_Exercise requirements_. Can the lines below, from the one that holds "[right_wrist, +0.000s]" to the very end, be echoed exactly, with both ends included and no pictures?
───── Extracted information
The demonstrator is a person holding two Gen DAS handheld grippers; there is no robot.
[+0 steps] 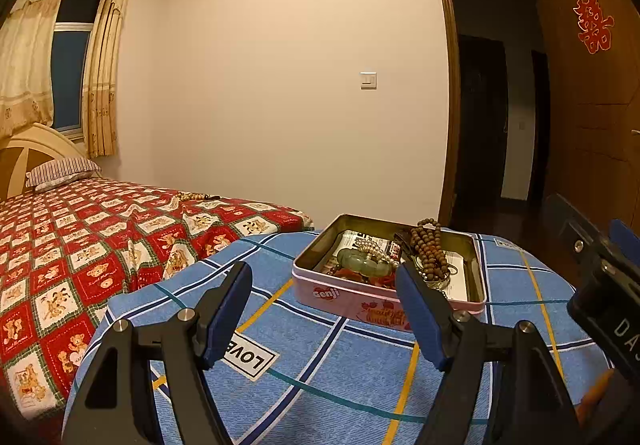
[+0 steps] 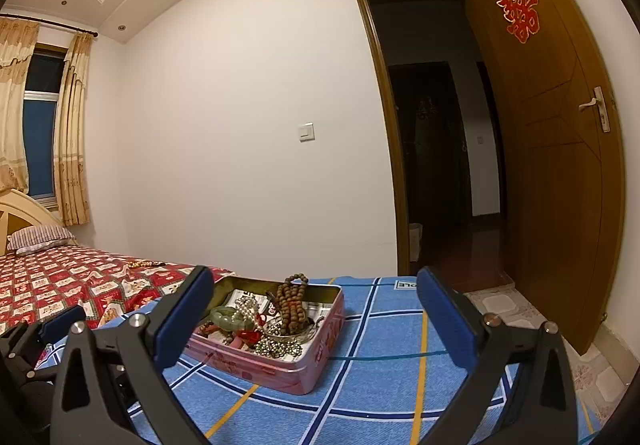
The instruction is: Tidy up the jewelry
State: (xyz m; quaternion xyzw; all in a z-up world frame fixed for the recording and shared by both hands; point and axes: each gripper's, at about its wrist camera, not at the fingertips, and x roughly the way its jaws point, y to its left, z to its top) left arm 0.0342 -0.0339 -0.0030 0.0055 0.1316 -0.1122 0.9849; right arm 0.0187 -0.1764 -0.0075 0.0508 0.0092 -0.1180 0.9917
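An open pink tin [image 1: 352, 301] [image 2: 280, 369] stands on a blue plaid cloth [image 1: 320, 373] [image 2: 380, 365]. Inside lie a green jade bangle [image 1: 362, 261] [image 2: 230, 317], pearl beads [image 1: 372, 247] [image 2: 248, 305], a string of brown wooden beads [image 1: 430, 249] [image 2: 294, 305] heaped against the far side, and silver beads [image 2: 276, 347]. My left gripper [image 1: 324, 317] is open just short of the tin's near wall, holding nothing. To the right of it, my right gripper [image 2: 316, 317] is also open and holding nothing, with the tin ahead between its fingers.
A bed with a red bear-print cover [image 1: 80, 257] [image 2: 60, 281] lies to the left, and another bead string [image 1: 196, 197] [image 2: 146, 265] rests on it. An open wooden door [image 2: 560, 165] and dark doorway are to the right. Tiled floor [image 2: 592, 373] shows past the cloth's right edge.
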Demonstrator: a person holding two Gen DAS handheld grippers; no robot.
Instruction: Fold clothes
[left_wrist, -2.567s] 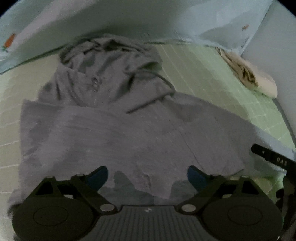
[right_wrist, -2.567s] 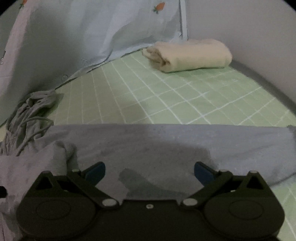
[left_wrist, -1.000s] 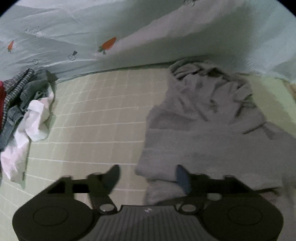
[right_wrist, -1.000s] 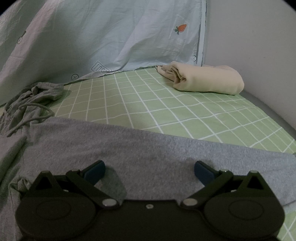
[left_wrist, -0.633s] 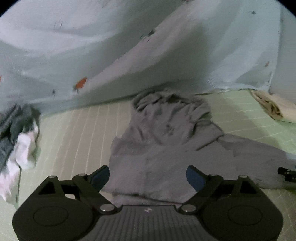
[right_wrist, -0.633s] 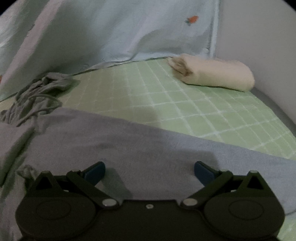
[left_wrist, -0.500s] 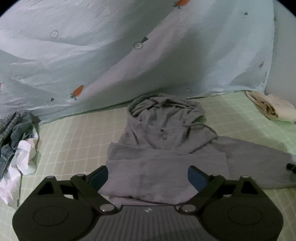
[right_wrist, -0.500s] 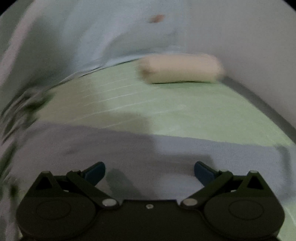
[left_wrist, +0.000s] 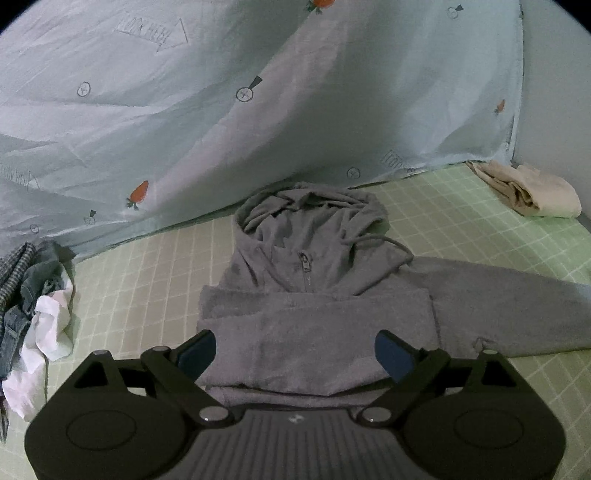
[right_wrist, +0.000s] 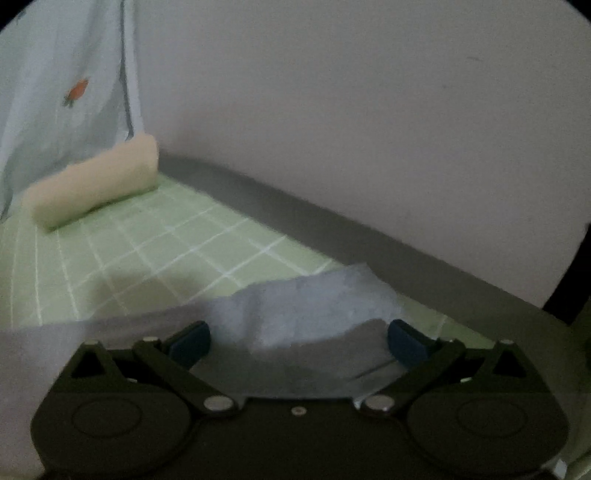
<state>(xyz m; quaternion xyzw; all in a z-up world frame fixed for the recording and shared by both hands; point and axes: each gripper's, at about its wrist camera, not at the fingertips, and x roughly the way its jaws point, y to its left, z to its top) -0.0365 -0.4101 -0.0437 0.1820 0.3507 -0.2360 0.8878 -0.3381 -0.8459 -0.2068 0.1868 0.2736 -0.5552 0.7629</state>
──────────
_Task response_.
[right_wrist, +0.000s] 
<state>(xyz m; quaternion xyzw; all in a z-up world frame fixed for the recording and shared by both hands; point and axes: each gripper's, at about its wrist camera, not at the fingertips, and x roughly the way its jaws point, y to its left, z to its top) -0.0365 -0.4101 -0.0437 0.1820 0.3507 -0.2360 0.8878 -0.3381 -0.8459 -0.2068 0.1868 0.2736 -0.5552 0.7629</state>

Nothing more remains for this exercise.